Bootstrap resampling: confidence intervals from data
The bootstrap is a computational method for estimating the sampling distribution of a statistic
(like the mean, median, or variance) when the exact distribution is unknown or hard to derive.
It is especially useful for small datasets and complicated statistics.
1) Core idea: resample with replacement
Suppose you observe data \(\mathbf{x}=(x_1,\dots,x_n)\) and compute a statistic \(\hat{T}=T(\mathbf{x})\).
Bootstrap creates new “pseudo-datasets” by sampling from the observed data with replacement.
Each bootstrap sample has size \(n\), just like the original sample.
\[
\mathbf{x}^{*(b)}=(x_1^{*(b)},\dots,x_n^{*(b)}), \quad
x_i^{*(b)} \in \{x_1,\dots,x_n\}\ \text{drawn with replacement.}
\]
For each bootstrap sample, compute the same statistic:
\[
T^{*(b)} = T\!\big(\mathbf{x}^{*(b)}\big), \qquad b=1,\dots,B.
\]
Repeating this many times builds an empirical distribution of \(T^*\), which approximates how \(\hat{T}\) would vary under repeated sampling.
2) Bootstrap estimates: bias and standard error
The bootstrap mean and variance summarize the bootstrap distribution:
\[
\overline{T^*}=\frac{1}{B}\sum_{b=1}^B T^{*(b)},\qquad
\widehat{\mathrm{Var}}(T^*)=\frac{1}{B-1}\sum_{b=1}^B\big(T^{*(b)}-\overline{T^*}\big)^2.
\]
A common bias estimate is:
\[
\widehat{\mathrm{bias}}=\overline{T^*}-\hat{T}.
\]
3) Percentile confidence interval
If you want a \((1-\alpha)\) confidence interval, the percentile bootstrap uses quantiles of the bootstrap statistics:
\[
\mathrm{CI}_{1-\alpha}=\big[\,Q_{\alpha/2}(T^*),\ Q_{1-\alpha/2}(T^*)\,\big].
\]
This method is intuitive and widely used. It works well in many cases, but can be inaccurate for strongly biased or skewed statistics.

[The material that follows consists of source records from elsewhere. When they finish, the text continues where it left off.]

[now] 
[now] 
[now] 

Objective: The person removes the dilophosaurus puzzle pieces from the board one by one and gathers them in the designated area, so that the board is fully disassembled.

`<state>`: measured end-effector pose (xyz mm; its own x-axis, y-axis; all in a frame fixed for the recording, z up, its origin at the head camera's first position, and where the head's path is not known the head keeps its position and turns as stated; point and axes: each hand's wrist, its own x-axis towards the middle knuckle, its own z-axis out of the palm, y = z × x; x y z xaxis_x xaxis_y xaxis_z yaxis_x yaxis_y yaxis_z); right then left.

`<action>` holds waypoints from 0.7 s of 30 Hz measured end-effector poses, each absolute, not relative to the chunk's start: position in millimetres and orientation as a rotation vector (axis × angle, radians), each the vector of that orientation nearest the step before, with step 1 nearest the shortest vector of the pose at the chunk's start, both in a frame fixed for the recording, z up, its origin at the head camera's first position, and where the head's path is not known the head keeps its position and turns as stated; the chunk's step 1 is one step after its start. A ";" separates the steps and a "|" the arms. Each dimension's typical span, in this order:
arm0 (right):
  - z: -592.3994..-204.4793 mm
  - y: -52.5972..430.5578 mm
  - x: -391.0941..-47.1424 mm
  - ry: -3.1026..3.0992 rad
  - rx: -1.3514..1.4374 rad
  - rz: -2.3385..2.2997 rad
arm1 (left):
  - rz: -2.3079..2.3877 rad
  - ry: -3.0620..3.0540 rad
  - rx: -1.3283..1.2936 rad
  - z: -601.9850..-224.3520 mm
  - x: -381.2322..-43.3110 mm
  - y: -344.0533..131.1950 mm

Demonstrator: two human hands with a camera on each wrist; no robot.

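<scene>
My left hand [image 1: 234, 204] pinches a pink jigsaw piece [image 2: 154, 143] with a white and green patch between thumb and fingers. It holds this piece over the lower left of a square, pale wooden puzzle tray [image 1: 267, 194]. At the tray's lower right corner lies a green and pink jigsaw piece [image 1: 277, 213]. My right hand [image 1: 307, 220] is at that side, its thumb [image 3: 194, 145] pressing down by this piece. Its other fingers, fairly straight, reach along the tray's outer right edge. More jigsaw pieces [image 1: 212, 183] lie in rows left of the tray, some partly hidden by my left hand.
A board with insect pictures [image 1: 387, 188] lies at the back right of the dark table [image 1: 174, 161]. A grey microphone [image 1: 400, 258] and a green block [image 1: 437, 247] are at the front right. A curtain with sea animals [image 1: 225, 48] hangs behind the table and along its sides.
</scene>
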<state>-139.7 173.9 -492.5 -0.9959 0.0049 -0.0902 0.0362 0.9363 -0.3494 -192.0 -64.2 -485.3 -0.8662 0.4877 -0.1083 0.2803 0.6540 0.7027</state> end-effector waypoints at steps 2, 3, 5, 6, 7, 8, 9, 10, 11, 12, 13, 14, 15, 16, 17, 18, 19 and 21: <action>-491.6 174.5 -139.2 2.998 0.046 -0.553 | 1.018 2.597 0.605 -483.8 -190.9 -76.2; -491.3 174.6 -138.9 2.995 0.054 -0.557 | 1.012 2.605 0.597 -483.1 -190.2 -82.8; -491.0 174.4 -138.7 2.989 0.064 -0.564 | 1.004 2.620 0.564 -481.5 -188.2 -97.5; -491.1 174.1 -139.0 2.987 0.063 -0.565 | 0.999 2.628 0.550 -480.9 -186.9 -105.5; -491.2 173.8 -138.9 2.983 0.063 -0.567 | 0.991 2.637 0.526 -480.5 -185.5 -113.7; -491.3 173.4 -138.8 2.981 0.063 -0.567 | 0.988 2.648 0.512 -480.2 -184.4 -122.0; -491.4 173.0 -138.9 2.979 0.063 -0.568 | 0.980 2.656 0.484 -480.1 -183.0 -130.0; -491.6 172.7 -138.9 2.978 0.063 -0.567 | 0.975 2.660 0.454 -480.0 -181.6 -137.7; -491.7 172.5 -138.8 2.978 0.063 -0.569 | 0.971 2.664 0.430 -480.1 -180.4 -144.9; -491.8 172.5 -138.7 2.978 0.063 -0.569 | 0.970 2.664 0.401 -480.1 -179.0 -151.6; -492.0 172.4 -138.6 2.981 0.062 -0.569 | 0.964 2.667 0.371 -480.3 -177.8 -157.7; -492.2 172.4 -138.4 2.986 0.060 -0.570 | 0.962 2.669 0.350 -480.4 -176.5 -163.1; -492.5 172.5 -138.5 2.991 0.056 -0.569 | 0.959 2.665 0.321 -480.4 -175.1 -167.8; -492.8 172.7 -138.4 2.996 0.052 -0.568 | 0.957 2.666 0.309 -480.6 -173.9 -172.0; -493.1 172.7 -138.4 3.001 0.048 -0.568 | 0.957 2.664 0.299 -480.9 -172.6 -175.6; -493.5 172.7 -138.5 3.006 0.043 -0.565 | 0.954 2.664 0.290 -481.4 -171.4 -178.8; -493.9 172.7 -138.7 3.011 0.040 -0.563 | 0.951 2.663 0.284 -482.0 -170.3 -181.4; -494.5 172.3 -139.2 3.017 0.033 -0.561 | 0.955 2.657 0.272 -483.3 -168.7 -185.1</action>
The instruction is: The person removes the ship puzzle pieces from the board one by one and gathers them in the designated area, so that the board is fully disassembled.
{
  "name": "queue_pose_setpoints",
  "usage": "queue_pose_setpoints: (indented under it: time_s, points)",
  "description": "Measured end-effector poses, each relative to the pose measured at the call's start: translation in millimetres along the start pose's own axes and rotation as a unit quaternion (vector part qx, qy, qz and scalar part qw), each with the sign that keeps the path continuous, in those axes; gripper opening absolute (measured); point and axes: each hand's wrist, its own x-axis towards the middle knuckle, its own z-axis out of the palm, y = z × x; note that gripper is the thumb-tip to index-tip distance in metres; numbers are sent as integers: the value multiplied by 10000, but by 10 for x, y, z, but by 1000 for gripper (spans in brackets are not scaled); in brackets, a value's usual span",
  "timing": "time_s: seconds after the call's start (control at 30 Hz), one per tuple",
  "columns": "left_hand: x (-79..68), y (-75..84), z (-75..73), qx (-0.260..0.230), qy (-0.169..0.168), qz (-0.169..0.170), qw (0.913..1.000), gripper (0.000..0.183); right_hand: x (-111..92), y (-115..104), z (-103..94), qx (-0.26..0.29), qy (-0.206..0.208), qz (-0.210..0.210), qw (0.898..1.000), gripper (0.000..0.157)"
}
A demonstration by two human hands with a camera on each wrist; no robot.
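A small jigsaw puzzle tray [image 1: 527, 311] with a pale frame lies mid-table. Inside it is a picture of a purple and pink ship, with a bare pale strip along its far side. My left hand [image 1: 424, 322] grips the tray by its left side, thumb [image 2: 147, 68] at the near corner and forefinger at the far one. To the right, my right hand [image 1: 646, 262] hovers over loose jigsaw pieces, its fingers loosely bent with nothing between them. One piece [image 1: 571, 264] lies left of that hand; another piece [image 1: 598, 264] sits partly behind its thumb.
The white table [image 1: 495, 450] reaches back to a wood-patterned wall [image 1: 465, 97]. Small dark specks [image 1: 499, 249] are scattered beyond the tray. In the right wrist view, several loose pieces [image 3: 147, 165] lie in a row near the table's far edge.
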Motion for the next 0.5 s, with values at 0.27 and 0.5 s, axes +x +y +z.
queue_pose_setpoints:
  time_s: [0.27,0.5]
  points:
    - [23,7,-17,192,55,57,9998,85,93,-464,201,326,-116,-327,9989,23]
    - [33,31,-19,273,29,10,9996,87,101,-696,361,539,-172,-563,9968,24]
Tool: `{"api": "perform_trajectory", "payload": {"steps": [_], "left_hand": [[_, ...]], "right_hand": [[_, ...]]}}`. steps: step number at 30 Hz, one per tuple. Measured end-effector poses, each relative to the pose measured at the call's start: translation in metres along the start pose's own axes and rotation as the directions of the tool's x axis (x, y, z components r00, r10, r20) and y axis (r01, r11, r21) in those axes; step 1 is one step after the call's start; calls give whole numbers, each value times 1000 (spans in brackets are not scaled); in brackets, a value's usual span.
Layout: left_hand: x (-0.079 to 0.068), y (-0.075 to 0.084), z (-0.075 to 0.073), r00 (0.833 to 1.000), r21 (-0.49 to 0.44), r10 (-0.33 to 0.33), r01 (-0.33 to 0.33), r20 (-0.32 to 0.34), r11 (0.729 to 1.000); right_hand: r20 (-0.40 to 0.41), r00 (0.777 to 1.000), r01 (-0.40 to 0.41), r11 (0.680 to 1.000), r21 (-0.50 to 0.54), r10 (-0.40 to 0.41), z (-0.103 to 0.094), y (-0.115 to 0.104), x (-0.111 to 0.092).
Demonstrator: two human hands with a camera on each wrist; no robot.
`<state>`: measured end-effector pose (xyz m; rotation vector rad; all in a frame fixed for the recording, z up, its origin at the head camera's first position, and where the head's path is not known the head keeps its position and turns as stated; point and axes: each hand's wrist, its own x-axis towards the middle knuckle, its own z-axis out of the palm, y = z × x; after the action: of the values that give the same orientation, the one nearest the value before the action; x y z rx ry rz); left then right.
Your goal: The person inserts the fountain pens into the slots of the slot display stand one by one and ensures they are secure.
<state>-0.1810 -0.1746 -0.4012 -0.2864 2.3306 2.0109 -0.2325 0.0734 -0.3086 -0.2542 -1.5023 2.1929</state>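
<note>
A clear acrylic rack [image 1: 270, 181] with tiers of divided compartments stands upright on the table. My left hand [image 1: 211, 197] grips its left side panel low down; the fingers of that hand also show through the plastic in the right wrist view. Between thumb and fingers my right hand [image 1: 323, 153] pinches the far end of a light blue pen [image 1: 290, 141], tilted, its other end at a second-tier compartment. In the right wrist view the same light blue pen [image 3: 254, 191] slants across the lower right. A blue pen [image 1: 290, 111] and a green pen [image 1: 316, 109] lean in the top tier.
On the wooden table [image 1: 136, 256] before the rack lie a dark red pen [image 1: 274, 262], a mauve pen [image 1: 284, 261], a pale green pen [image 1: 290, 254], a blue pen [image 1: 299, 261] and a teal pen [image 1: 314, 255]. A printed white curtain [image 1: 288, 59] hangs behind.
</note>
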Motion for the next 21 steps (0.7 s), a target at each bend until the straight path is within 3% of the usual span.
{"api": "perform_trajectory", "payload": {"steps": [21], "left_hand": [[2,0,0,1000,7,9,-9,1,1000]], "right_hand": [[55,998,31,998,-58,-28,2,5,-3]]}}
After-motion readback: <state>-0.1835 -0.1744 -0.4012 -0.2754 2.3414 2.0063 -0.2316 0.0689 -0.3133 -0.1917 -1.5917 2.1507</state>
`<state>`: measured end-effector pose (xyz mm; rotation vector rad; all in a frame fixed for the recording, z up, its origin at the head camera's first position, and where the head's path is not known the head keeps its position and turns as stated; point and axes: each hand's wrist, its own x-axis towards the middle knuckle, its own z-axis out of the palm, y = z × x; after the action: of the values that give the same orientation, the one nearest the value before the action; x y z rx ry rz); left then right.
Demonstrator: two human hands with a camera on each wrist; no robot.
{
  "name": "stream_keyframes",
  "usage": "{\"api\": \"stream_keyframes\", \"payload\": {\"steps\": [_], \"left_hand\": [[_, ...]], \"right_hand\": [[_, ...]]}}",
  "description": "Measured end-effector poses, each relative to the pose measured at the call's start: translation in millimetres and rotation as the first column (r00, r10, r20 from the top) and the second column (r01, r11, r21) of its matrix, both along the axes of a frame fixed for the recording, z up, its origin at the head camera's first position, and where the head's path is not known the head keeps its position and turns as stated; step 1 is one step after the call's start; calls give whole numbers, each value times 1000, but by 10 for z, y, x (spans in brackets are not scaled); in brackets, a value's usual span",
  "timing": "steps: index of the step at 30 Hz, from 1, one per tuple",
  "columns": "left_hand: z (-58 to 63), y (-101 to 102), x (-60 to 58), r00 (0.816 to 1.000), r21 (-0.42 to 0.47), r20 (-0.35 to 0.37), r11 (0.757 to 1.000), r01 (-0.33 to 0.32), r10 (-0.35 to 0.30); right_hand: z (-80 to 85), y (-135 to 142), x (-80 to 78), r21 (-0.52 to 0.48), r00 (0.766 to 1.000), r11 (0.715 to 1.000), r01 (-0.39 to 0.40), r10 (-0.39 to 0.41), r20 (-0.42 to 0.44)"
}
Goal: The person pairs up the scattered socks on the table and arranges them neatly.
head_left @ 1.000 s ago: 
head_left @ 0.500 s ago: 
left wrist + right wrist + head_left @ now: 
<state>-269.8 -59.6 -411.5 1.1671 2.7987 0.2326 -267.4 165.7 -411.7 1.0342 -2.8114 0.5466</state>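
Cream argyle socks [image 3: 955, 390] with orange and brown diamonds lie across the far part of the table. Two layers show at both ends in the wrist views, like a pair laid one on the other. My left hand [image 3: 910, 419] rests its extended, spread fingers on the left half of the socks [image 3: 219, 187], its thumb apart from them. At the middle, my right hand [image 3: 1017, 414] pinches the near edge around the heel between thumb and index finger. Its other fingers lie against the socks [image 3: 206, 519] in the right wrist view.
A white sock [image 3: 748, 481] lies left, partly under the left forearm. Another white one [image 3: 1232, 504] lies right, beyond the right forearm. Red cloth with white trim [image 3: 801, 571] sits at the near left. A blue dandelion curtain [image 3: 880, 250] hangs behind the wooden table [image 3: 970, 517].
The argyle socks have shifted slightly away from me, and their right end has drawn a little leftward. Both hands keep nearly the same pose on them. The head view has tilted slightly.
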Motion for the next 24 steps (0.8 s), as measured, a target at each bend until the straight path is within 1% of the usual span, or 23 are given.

4) BCa interval (bias-corrected and accelerated)
The BCa method improves percentile intervals by adjusting the quantile levels using:
- Bias correction \(z_0\), which measures how often \(T^*\) falls below \(\hat{T}\).
- Acceleration \(a\), which measures how sensitive the statistic is to individual observations (estimated by jackknife).
Bias correction:
\[
z_0 = \Phi^{-1}\!\Big(\frac{\#\{T^*<\hat{T}\}}{B}\Big).
\]
Acceleration via jackknife leave-one-out values \(T_{(i)}\):
\[
a=\frac{\sum_{i=1}^n (\overline{T}_{(\cdot)}-T_{(i)})^3}{6\Big(\sum_{i=1}^n (\overline{T}_{(\cdot)}-T_{(i)})^2\Big)^{3/2}}.
\]
Adjusted quantile levels:
\[
\alpha_j=\Phi\!\Big(z_0+\frac{z_0+z_j}{1-a(z_0+z_j)}\Big),
\quad z_j=\Phi^{-1}(j),
\quad \mathrm{CI}=\big[Q_{\alpha_1}(T^*),Q_{\alpha_2}(T^*)\big].
\]
5) Interpreting the histogram
The histogram approximates the sampling distribution of your statistic. A narrow histogram suggests low variability (small standard error),
and a wide histogram suggests high uncertainty. The vertical lines show:
- Observed statistic \(\hat{T}\) computed from the original sample
- Lower and upper CI bounds (percentile or BCa)
6) Notes and limitations
- Bootstrap assumes the sample is representative of the population; resampling from a biased sample reproduces that bias.
- Small \(n\) can make BCa unstable (jackknife sensitivity); increasing \(B\) helps with Monte Carlo noise but not with representativeness.
- For dependent data (time series), you typically need block bootstrap variants.